PROBLEM TO WORK ON » Read the records and gather each line that includes "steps".

SUPPLIED MATERIAL »
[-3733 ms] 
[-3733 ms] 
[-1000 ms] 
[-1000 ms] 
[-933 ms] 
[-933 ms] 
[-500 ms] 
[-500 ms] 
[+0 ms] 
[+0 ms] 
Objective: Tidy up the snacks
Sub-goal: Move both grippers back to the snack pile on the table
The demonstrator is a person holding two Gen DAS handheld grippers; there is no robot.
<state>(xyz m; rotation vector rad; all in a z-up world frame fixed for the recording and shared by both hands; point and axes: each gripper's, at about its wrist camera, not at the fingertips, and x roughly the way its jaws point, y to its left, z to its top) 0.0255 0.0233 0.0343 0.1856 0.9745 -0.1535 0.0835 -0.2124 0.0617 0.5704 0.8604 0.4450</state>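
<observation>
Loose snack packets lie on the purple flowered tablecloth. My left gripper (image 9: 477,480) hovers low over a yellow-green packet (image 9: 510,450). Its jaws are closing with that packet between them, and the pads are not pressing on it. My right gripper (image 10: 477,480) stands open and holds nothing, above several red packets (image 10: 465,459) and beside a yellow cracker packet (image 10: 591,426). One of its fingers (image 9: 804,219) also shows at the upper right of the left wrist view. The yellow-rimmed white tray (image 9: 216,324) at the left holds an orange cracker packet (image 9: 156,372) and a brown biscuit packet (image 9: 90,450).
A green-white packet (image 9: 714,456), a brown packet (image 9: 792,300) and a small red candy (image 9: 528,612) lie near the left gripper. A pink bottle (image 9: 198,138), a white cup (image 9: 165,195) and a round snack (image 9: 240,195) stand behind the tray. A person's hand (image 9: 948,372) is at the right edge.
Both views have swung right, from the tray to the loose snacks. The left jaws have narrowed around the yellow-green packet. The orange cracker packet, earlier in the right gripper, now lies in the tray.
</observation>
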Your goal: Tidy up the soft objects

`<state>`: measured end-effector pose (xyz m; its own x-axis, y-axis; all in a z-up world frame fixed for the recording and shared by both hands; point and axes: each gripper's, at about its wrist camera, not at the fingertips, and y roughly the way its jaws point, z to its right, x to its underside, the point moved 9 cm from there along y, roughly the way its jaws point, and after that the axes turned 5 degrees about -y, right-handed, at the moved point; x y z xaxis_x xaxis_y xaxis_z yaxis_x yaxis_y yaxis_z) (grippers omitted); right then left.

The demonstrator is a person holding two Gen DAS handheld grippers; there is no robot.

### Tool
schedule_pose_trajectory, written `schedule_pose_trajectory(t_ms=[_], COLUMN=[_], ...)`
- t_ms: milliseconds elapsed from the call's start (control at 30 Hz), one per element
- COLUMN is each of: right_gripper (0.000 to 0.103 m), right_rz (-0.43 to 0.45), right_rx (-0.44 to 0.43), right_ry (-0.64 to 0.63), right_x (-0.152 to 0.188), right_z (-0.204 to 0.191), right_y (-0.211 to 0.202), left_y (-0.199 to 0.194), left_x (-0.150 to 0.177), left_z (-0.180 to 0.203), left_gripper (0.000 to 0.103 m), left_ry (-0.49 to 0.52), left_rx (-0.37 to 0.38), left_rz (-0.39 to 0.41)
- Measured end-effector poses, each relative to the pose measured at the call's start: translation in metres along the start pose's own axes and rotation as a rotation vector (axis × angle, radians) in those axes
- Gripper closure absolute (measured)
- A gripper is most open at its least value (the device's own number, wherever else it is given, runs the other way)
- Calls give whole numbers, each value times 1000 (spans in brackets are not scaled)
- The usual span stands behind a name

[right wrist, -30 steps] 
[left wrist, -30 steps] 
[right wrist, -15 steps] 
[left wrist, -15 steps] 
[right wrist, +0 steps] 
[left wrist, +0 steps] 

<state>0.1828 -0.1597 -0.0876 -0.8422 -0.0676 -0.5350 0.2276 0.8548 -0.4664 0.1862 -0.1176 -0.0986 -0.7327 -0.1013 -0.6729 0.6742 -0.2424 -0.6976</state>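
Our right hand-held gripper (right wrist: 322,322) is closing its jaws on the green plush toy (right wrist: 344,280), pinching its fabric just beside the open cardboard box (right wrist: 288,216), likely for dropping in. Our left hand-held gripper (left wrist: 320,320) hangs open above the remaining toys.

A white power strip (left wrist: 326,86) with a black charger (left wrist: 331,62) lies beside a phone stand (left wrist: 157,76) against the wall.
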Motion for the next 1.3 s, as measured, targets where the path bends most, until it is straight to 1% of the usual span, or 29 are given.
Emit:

RESULT »
[right wrist, -30 steps] 
[left wrist, -30 steps] 
[right wrist, -15 steps] 
[left wrist, -15 steps] 
[right wrist, +0 steps] 
[left wrist, +0 steps] 

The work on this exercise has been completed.